WHAT YOU SHOULD DO: The listing that follows should be copied in full, exactly as written.

INFORMATION SHOWN:
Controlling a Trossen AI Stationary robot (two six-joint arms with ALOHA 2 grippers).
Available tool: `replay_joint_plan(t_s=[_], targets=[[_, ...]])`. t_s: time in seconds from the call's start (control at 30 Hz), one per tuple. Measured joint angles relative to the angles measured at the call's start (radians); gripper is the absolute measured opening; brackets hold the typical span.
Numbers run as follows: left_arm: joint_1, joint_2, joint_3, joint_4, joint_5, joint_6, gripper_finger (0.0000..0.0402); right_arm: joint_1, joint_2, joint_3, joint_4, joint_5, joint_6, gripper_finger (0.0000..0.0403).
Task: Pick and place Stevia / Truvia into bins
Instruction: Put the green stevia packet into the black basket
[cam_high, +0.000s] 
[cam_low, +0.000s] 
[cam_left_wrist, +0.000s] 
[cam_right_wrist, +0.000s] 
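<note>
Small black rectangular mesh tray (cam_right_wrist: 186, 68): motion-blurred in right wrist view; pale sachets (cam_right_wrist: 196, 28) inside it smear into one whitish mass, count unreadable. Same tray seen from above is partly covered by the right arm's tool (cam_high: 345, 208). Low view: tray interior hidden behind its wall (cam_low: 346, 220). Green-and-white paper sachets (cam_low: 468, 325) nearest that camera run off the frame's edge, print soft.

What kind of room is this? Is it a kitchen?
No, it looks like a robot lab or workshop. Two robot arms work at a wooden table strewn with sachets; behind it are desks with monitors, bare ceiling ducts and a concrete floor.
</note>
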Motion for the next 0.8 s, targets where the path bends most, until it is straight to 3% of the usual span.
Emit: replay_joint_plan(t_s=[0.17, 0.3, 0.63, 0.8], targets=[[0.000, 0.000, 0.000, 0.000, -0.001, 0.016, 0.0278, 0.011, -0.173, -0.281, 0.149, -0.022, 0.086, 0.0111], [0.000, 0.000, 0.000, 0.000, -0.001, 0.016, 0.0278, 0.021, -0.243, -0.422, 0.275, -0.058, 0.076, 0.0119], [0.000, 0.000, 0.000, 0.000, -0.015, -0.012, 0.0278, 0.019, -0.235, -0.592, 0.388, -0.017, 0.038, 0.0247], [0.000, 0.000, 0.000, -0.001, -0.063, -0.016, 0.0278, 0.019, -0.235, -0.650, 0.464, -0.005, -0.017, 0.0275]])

TASK RESULT:
Controlling a Trossen AI Stationary robot (two six-joint arms with ALOHA 2 grippers).
Available tool: `replay_joint_plan(t_s=[_], targets=[[_, ...]])`. t_s: time in seconds from the call's start (control at 30 Hz), one per tuple. Measured joint angles relative to the angles measured at the call's start (radians); gripper is the absolute measured opening; brackets hold the typical span.
Numbers run as follows: left_arm: joint_1, joint_2, joint_3, joint_4, joint_5, joint_6, gripper_finger (0.0000..0.0402); right_arm: joint_1, joint_2, joint_3, joint_4, joint_5, joint_6, gripper_finger (0.0000..0.0403).
Task: Pick and place Stevia / Truvia into bins
Instruction: Put the green stevia packet into the black basket
[cam_high, +0.000s] 
[cam_low, +0.000s] 
[cam_left_wrist, +0.000s] 
[cam_right_wrist, +0.000s] 
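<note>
Small black rectangular mesh tray (cam_right_wrist: 186, 68): motion-blurred in right wrist view; pale sachets (cam_right_wrist: 196, 28) inside it smear into one whitish mass, count unreadable. Same tray seen from above is partly covered by the right arm's tool (cam_high: 345, 208). Low view: tray interior hidden behind its wall (cam_low: 346, 220). Green-and-white paper sachets (cam_low: 468, 325) nearest that camera run off the frame's edge, print soft.

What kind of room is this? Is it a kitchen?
No, it looks like a robot lab or workshop. Two robot arms work at a wooden table strewn with sachets; behind it are desks with monitors, bare ceiling ducts and a concrete floor.
</note>
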Motion for the next 0.8 s, targets where the path bends most, until it is straight to 3% of the usual span.
Emit: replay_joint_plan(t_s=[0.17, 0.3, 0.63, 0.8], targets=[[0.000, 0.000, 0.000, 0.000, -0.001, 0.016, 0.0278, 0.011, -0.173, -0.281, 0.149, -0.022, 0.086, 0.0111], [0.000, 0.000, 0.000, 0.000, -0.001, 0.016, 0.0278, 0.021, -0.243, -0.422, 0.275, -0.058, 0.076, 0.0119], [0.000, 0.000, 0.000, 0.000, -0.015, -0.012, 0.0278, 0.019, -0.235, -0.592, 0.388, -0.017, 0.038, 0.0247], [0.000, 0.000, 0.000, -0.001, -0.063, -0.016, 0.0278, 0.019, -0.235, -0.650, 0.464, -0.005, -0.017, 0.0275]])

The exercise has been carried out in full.